#### [Work required]
Extract word for word the lines of the listing from its start to the line holding "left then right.", both ends kept; pictures are not part of the copy.

#### [Input data]
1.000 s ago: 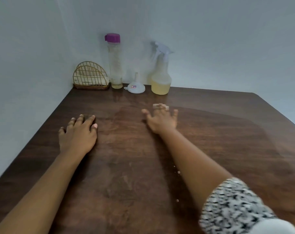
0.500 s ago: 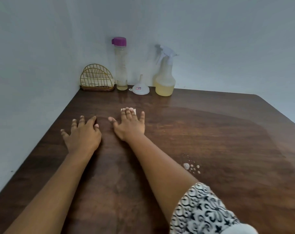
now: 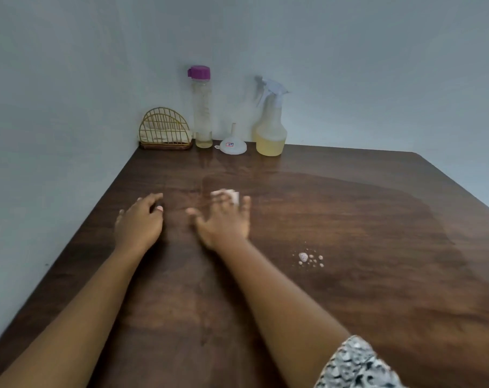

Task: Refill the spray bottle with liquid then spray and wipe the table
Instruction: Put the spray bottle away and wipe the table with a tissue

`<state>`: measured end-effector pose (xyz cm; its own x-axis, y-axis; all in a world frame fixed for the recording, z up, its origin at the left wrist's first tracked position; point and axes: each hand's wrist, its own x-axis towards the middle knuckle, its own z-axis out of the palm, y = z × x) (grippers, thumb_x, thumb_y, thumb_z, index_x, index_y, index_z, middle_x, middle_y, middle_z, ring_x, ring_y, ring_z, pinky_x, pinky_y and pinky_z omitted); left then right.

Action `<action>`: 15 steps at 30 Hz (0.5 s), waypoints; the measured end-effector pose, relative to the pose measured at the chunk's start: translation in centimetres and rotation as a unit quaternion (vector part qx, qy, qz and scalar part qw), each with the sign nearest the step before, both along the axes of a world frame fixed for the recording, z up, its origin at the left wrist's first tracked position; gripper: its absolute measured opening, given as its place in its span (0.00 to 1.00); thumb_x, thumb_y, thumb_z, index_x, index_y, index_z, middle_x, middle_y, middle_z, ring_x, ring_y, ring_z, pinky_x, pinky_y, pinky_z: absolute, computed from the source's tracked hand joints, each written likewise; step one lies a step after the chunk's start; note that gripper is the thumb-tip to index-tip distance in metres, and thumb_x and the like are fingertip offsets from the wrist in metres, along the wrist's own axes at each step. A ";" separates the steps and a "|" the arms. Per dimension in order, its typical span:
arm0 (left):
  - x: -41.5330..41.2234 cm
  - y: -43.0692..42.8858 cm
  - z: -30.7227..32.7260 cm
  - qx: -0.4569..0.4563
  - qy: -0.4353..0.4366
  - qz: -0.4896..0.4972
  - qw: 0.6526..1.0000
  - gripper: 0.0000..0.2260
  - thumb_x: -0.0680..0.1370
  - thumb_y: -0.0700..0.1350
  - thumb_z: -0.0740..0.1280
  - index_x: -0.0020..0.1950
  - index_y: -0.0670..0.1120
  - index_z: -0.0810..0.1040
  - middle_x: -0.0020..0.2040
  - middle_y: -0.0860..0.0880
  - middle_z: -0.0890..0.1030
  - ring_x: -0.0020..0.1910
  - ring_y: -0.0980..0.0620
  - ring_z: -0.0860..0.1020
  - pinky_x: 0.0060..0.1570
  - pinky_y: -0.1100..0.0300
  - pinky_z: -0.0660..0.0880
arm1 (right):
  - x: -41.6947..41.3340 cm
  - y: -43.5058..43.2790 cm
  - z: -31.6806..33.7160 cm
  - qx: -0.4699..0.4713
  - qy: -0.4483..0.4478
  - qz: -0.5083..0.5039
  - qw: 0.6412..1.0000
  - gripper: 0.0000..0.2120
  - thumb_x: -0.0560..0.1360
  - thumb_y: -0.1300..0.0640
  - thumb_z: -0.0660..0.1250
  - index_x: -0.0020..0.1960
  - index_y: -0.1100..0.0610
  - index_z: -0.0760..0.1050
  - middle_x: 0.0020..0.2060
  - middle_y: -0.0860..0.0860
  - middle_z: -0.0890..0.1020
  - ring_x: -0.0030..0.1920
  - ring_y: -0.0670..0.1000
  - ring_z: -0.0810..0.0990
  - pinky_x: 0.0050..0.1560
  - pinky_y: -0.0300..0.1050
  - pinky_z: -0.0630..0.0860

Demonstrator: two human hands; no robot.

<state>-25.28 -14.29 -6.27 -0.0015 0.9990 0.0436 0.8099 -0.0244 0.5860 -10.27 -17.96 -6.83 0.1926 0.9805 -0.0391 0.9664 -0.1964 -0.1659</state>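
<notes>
Right hand (image 3: pixel 223 222), fingers flat, pressed small white wipe (image 3: pixel 233 196) onto dark wooden table (image 3: pixel 349 275). Left hand (image 3: pixel 140 222), nine o'clock, rested empty, likely bracing.

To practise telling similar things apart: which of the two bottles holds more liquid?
The spray bottle, right of the funnel: yellowish liquid fills its wide base, while the tall purple-capped bottle has only a little.

At the table's (image 3: pixel 349 219) back edge, left to right: rack (image 3: pixel 165 130), bottle (image 3: pixel 202 107), funnel (image 3: pixel 233 145), spray bottle (image 3: pixel 270 121).
</notes>
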 end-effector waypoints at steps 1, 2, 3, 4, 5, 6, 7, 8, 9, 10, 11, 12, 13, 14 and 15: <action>-0.6 -0.2 -0.1 0.004 0.006 -0.005 1.000 0.19 0.82 0.45 0.56 0.73 0.53 0.68 0.76 0.49 0.64 0.77 0.50 0.57 0.74 0.49 0.47 | -2.2 -0.3 0.0 -0.001 0.011 0.033 0.999 0.39 0.76 0.33 0.39 0.77 0.59 0.45 0.78 0.52 0.48 0.77 0.50 0.41 0.70 0.56 0.28; -0.9 -0.4 -0.2 0.006 0.012 -0.009 1.000 0.19 0.82 0.44 0.56 0.73 0.52 0.67 0.76 0.50 0.64 0.77 0.51 0.56 0.74 0.50 0.47 | -3.3 -0.8 0.0 -0.004 0.020 0.050 0.999 0.39 0.76 0.33 0.39 0.77 0.58 0.44 0.78 0.52 0.48 0.77 0.50 0.40 0.70 0.55 0.27; -1.1 -0.7 -0.3 0.007 0.016 -0.011 1.000 0.19 0.82 0.44 0.56 0.73 0.52 0.67 0.76 0.50 0.63 0.77 0.51 0.56 0.74 0.49 0.47 | -3.3 -1.4 0.0 -0.004 0.024 0.057 0.998 0.39 0.76 0.33 0.39 0.77 0.57 0.43 0.78 0.51 0.47 0.77 0.49 0.40 0.69 0.55 0.26; -1.1 -1.0 -0.4 0.009 0.026 -0.014 1.000 0.19 0.82 0.45 0.56 0.73 0.52 0.67 0.76 0.50 0.63 0.77 0.51 0.56 0.74 0.49 0.47 | -2.4 -2.0 0.0 0.002 0.024 0.055 0.998 0.38 0.76 0.33 0.39 0.78 0.56 0.44 0.78 0.51 0.48 0.77 0.49 0.40 0.69 0.55 0.26; -1.0 -1.2 -0.5 0.012 0.046 -0.018 0.999 0.19 0.82 0.47 0.56 0.74 0.52 0.66 0.77 0.50 0.62 0.77 0.51 0.56 0.74 0.48 0.47 | -0.9 -2.7 0.0 0.011 0.019 0.044 0.999 0.38 0.76 0.32 0.39 0.78 0.55 0.45 0.78 0.50 0.48 0.77 0.49 0.41 0.69 0.55 0.27; -0.9 -1.4 -0.5 0.012 0.074 -0.026 0.997 0.20 0.82 0.48 0.56 0.74 0.52 0.65 0.77 0.50 0.61 0.77 0.50 0.55 0.74 0.47 0.48 | 1.2 -3.4 -0.1 0.016 0.010 0.025 0.999 0.38 0.76 0.32 0.39 0.78 0.54 0.45 0.78 0.50 0.48 0.77 0.49 0.41 0.69 0.55 0.27; -0.7 -1.5 -0.6 0.012 0.103 -0.035 0.994 0.20 0.82 0.50 0.55 0.75 0.52 0.64 0.77 0.49 0.60 0.77 0.49 0.55 0.74 0.45 0.48 | 3.6 -4.2 -0.1 0.018 0.000 -0.002 1.000 0.37 0.76 0.32 0.39 0.78 0.53 0.46 0.78 0.49 0.49 0.77 0.49 0.42 0.70 0.56 0.28; -0.6 -1.7 -0.7 0.013 0.128 -0.043 0.991 0.21 0.82 0.52 0.55 0.75 0.53 0.63 0.78 0.49 0.59 0.77 0.48 0.54 0.73 0.44 0.48 | 6.4 -5.1 0.0 0.013 -0.007 -0.037 0.999 0.37 0.76 0.32 0.39 0.78 0.53 0.46 0.78 0.49 0.49 0.77 0.49 0.42 0.70 0.56 0.29; -0.5 -1.8 -0.8 0.013 0.148 -0.049 0.988 0.21 0.82 0.53 0.54 0.76 0.53 0.62 0.78 0.49 0.58 0.77 0.47 0.54 0.73 0.43 0.49 | 9.2 -6.0 0.2 0.005 -0.012 -0.075 0.997 0.37 0.76 0.32 0.39 0.78 0.52 0.47 0.78 0.49 0.49 0.77 0.49 0.43 0.71 0.58 0.31; -0.4 -1.9 -0.8 0.013 0.160 -0.052 0.986 0.22 0.82 0.54 0.53 0.76 0.53 0.61 0.78 0.48 0.57 0.77 0.47 0.53 0.73 0.42 0.49 | 11.7 -6.9 0.5 -0.008 -0.016 -0.112 0.994 0.37 0.76 0.32 0.38 0.78 0.53 0.46 0.78 0.49 0.49 0.77 0.49 0.43 0.71 0.59 0.32; -0.3 -1.9 -0.9 0.014 0.165 -0.052 0.985 0.22 0.82 0.54 0.52 0.76 0.52 0.60 0.78 0.48 0.56 0.78 0.46 0.53 0.73 0.42 0.49 | 13.5 -7.7 0.8 -0.026 -0.018 -0.142 0.989 0.37 0.76 0.32 0.37 0.78 0.53 0.45 0.78 0.50 0.47 0.77 0.49 0.42 0.72 0.60 0.32; -0.3 -2.0 -0.9 0.012 0.167 -0.051 0.984 0.22 0.82 0.54 0.52 0.76 0.52 0.59 0.79 0.48 0.56 0.78 0.46 0.53 0.73 0.42 0.48 | 14.6 -8.2 0.9 -0.042 -0.018 -0.164 0.985 0.38 0.75 0.32 0.36 0.78 0.54 0.43 0.78 0.51 0.45 0.77 0.50 0.41 0.72 0.60 0.32; -0.2 -2.1 -0.9 0.010 0.168 -0.051 0.984 0.22 0.82 0.54 0.51 0.77 0.52 0.59 0.79 0.48 0.56 0.78 0.46 0.52 0.73 0.42 0.48 | 14.7 -8.3 1.0 -0.054 -0.022 -0.177 0.983 0.39 0.75 0.32 0.35 0.77 0.55 0.41 0.77 0.52 0.44 0.77 0.50 0.40 0.72 0.60 0.32; -0.1 -2.3 -0.9 0.007 0.170 -0.051 0.984 0.22 0.82 0.53 0.51 0.77 0.52 0.59 0.79 0.48 0.55 0.78 0.46 0.52 0.73 0.42 0.48 | 14.0 -8.3 1.0 -0.058 -0.025 -0.181 0.981 0.40 0.75 0.32 0.34 0.77 0.56 0.41 0.77 0.53 0.44 0.77 0.51 0.39 0.72 0.60 0.32; 0.0 -2.5 -0.9 0.008 0.171 -0.050 0.984 0.22 0.82 0.53 0.51 0.77 0.52 0.58 0.79 0.48 0.55 0.78 0.46 0.52 0.73 0.42 0.48 | 12.4 -8.1 0.9 -0.054 -0.026 -0.175 0.983 0.40 0.75 0.32 0.35 0.77 0.57 0.41 0.77 0.54 0.44 0.77 0.52 0.39 0.72 0.59 0.32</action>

#### [Problem solution]
1.000 s ago: 
0.500 s ago: 
now: 

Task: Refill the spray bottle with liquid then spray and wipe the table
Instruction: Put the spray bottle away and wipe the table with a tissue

`<state>`: measured end-effector pose (xyz cm; its own x-axis, y-axis; all in a world frame fixed for the recording, z up, its origin at the left wrist's first tracked position; point and axes: each hand's wrist, its own x-axis towards the middle knuckle, its own z-axis out of the palm, y = z × x) (grippers, thumb_x, thumb_y, thumb_z, index_x, index_y, index_z, middle_x, middle_y, middle_z, ring_x, ring_y, ring_z, pinky_x, pinky_y and pinky_z omitted); left then right.

The exercise has now been completed.